Dolori alla spalla

La spalla è formata da un insieme di articolazioni che permettono una grande mobilità. E’ costituita da tre articolazioni, da due pseudo-articolazioni ed è dotata di una miriade di muscoli e legamenti; che permettono al braccio diversi movimenti.

Segni e sintomi

I problemi più frequenti della spalla sono:

  • Dolore alla spalla
  • Limitazione dei movimenti della spalla
  • Periartrite scapolo omerale
  • Lesioni del tendine del sovraspinato
  • Lesioni della cuffia dei rotatori
  • Lesioni del tendine del capo lungo del bicipite brachiale (CLBB)
  • Calcificazioni tendinee
  • Versamenti articolari nella borsa sotto acromio deltoidea (SAD)
  • Esiti di lussazione della spalla

Quando occorre l’intervento del fisioterapista?

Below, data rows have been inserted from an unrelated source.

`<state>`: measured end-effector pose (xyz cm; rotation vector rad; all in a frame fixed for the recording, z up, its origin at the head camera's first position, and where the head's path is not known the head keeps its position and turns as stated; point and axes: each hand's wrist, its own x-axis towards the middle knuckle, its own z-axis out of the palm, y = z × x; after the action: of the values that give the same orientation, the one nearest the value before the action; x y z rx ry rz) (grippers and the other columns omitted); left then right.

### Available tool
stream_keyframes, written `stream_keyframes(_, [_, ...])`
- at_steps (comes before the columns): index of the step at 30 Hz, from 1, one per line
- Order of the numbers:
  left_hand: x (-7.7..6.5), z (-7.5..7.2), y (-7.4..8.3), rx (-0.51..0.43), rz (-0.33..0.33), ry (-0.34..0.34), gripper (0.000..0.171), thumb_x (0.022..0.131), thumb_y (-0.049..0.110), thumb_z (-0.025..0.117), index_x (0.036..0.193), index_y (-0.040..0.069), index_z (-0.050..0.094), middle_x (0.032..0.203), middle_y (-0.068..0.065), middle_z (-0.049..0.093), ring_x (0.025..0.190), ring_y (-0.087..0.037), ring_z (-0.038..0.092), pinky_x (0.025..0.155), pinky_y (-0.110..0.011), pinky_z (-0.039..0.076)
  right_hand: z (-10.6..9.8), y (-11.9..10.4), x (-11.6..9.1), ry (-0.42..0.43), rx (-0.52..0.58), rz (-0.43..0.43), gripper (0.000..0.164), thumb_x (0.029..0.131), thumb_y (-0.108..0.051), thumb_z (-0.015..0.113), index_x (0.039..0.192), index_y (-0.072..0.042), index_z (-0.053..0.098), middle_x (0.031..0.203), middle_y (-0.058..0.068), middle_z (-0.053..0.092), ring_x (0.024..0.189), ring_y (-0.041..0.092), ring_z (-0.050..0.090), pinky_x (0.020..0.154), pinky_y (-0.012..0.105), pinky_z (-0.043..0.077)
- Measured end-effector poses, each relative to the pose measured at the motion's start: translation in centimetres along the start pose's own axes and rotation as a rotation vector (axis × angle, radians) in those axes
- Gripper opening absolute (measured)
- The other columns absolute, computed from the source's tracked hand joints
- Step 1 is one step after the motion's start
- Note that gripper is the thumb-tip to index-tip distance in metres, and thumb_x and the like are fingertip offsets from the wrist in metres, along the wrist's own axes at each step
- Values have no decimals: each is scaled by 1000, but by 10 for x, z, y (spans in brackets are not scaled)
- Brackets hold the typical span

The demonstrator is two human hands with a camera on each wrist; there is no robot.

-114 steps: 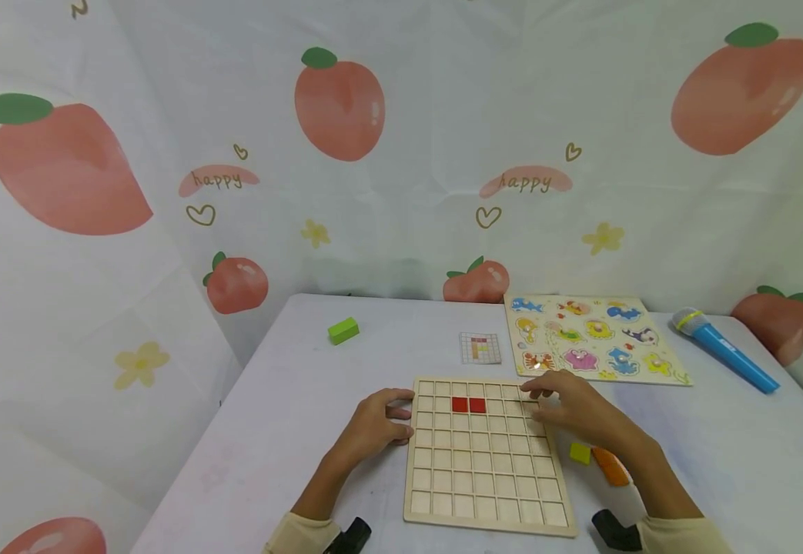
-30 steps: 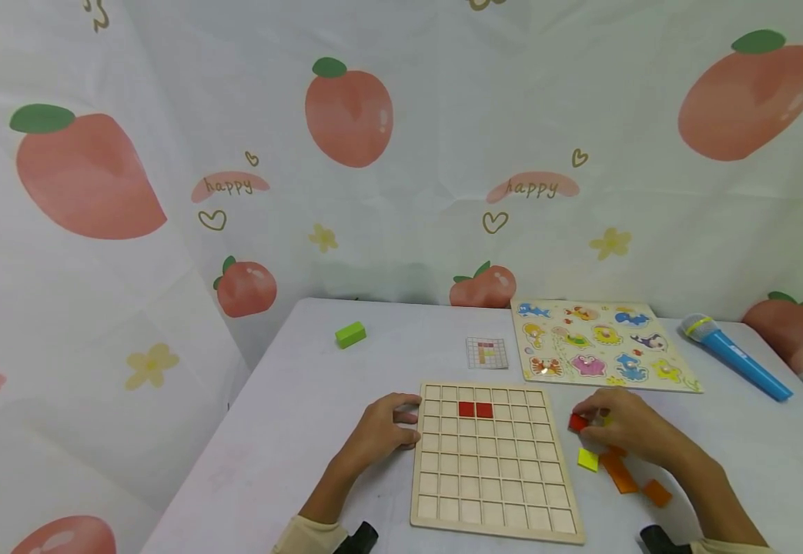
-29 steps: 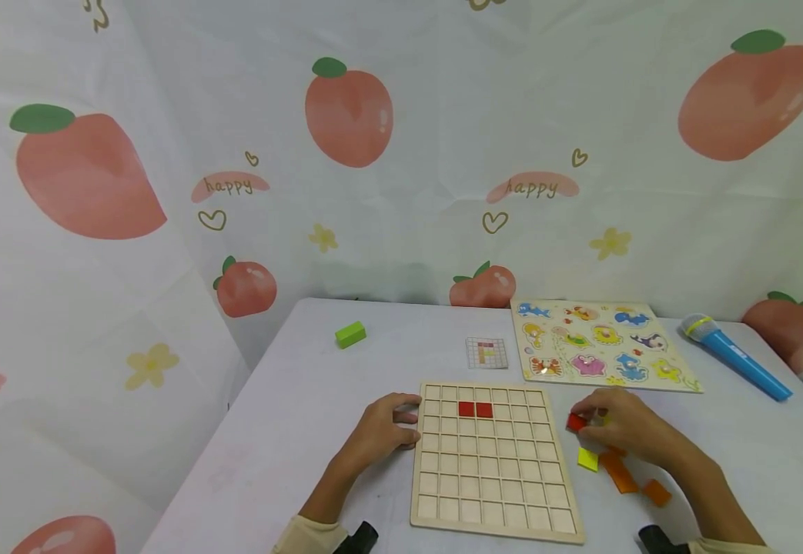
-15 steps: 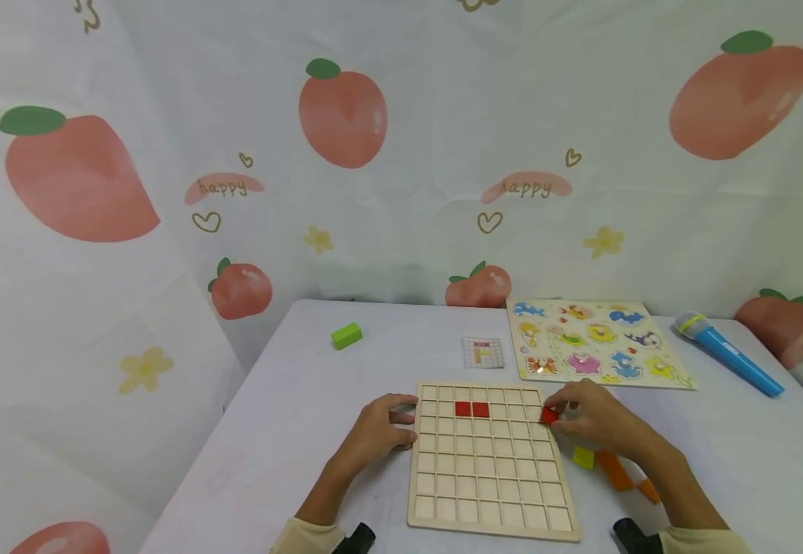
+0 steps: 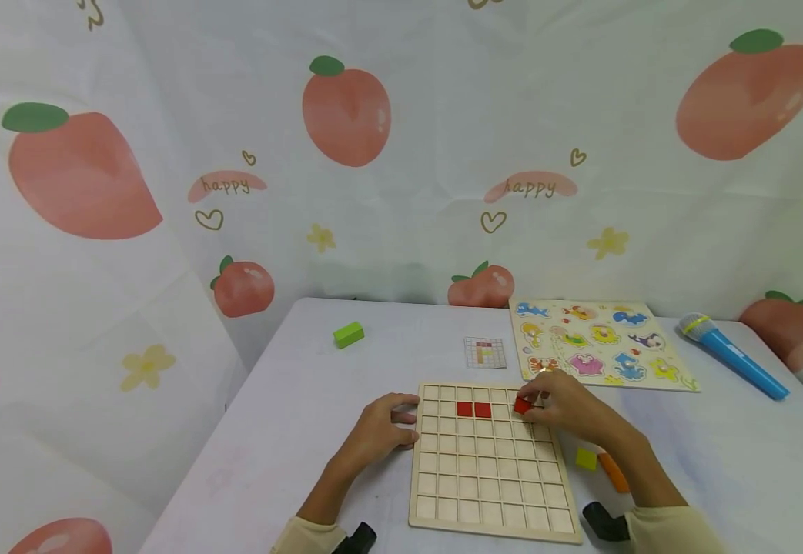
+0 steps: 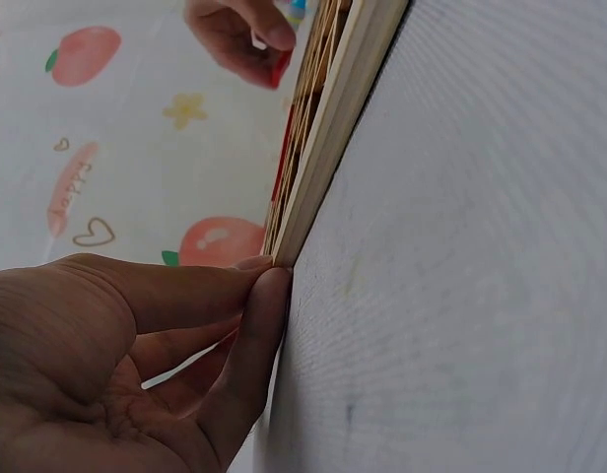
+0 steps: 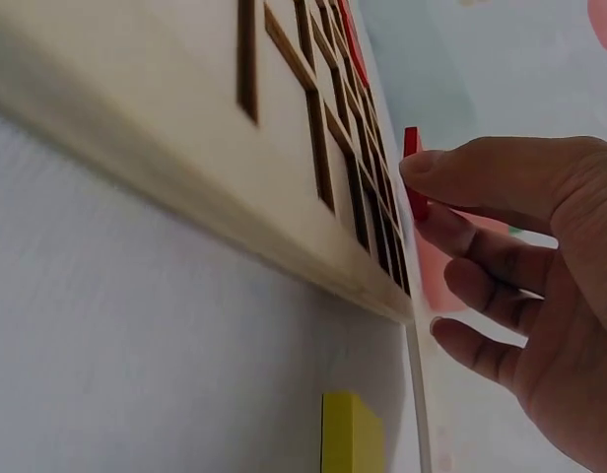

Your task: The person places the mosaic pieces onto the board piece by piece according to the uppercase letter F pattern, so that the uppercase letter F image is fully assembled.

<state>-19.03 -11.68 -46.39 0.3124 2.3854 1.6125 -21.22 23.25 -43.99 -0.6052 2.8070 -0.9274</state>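
A wooden grid board (image 5: 486, 465) lies on the table with two red square tiles (image 5: 482, 410) side by side in its second row. My left hand (image 5: 376, 431) holds the board's left edge, and in the left wrist view its thumb and a finger (image 6: 259, 305) meet that edge. Over the board's upper right part, my right hand (image 5: 567, 404) pinches another red tile (image 5: 522, 405) between thumb and finger. The right wrist view shows this red tile (image 7: 414, 172) raised above the board, apart from its cells. The other fingers of that hand are loosely bent.
Right of the board lie a yellow tile (image 5: 586, 459) and an orange block (image 5: 613, 472), partly behind the right forearm. A small grid card (image 5: 485, 353), an animal puzzle board (image 5: 602, 338), a blue toy microphone (image 5: 734, 354) and a green block (image 5: 349, 335) stand farther back.
My right hand has picked up a red tile from beside the board and carried it left over the board's upper right. The left hand stays at the left edge.
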Motion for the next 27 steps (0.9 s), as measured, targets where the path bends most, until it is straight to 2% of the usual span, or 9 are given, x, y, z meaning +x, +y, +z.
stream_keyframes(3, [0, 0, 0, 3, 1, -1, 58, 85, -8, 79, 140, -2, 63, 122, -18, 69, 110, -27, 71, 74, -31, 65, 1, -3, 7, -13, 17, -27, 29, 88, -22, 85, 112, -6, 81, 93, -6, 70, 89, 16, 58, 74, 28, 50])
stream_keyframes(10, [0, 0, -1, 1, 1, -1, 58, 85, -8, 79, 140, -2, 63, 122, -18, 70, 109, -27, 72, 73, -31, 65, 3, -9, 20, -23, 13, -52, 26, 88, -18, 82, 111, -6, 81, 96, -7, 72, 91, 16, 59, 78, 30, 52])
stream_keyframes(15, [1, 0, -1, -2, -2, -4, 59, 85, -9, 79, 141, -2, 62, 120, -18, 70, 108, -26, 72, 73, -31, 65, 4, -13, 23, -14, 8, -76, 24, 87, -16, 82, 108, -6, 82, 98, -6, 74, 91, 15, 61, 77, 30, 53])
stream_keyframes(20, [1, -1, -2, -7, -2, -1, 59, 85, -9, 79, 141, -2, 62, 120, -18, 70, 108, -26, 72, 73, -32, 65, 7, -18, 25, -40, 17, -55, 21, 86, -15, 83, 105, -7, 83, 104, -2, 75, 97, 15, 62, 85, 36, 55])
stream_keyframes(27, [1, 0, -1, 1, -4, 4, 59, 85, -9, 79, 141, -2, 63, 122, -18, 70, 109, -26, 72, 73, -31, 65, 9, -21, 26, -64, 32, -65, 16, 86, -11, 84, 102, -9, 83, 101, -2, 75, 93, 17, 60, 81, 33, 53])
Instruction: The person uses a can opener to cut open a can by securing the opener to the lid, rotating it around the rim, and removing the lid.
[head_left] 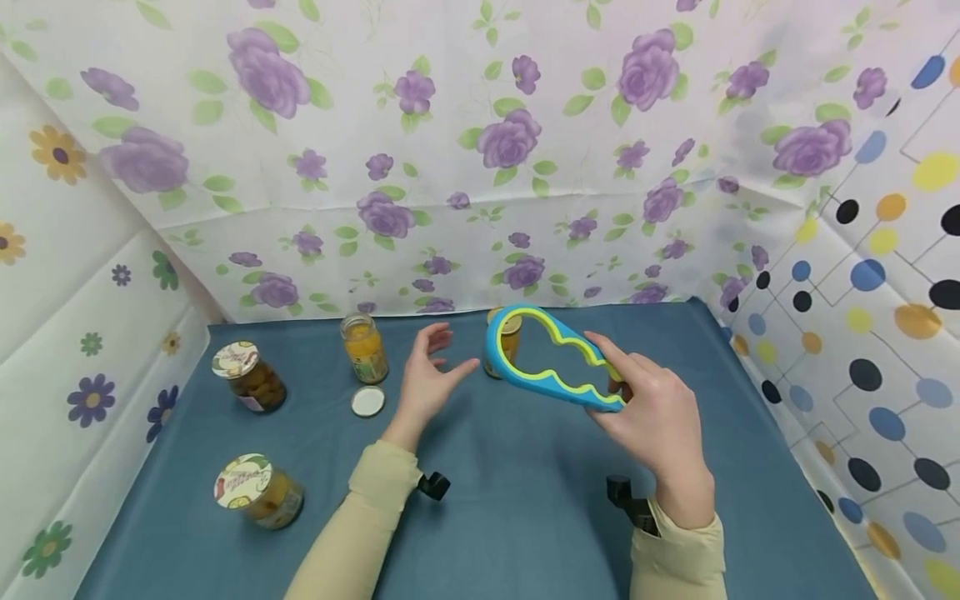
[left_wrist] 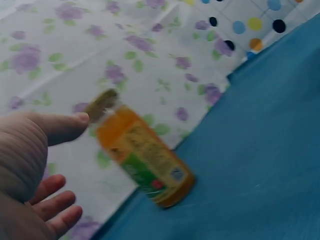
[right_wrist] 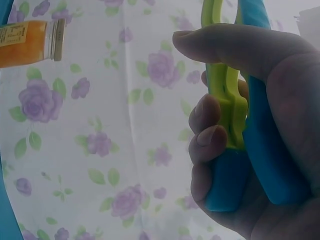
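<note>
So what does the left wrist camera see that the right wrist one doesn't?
Only the left wrist view shows the bare left hand and the white cloth with coloured dots. Only the right wrist view shows the bare right hand, holding a wavy blue and yellow plastic opener. Both show a gold-lidded glass jar of something orange, white cloth with purple flowers and blue cloth.

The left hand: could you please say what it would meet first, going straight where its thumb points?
Probably the lidded orange jar, ahead of the left hand in its wrist view; depth is unclear, and the blue opener overlaps that jar in the head view.
</note>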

Quando si avvertono dolori alla spalla, ad esempio a causa di un incidente o dopo un intervento chirurgico, dopo le dovute indagini mediche, è spesso necessario eseguire della fisioterapia strumentale e una serie esercizi specifici: la mobilità e la forza rappresentano due requisiti fondamentali per poterne recuperare la funzionalità. Solamente  con una buona mobilità è possibile arrivare uno sviluppo ottimale della forza; allo stesso tempo, il movimento completo porta minor dolore. Deve essere il fisioterapista a seguire e guidare il paziente nello svolgere gli esercizi adatti, secondo la patologia e la tempistica.
Tutti gli esercizi mirati al recupero della forza, vanno eseguiti in assenza di dolore; quando questo si manifesta, il fisioterapista provvede a modificare il tipo di movimento, spesso riducendo il numero di  ripetizioni di uno o più esercizi.

Approccio osteopatico

Spesso i problemi alla spalla coesistono, difficilmente si presentano singolarmente. Vale a dire chi ha male alla spalla generalmente fa indagini radiografiche da cui escono quadri complessivi a dir poco preoccupanti. In realtà i numerosi problemi che emergono dagli esami sono quasi sempre riferibili ad un unico disagio meccanico che si è instaurato accidentalmente. Pertanto è perfettamente inutile trattare i singoli sintomi uno ad uno ma è necessario riequilibrare la meccanica dell’articolazione nella sua globalità. Da un punto di vista osteopatico per prima cosa si analizza la spalla controllando la mobilità delle singole articolazioni, lo stato di contrattura dei singoli muscoli, lo scorrimento dei tendini e l’elasticità delle fasce.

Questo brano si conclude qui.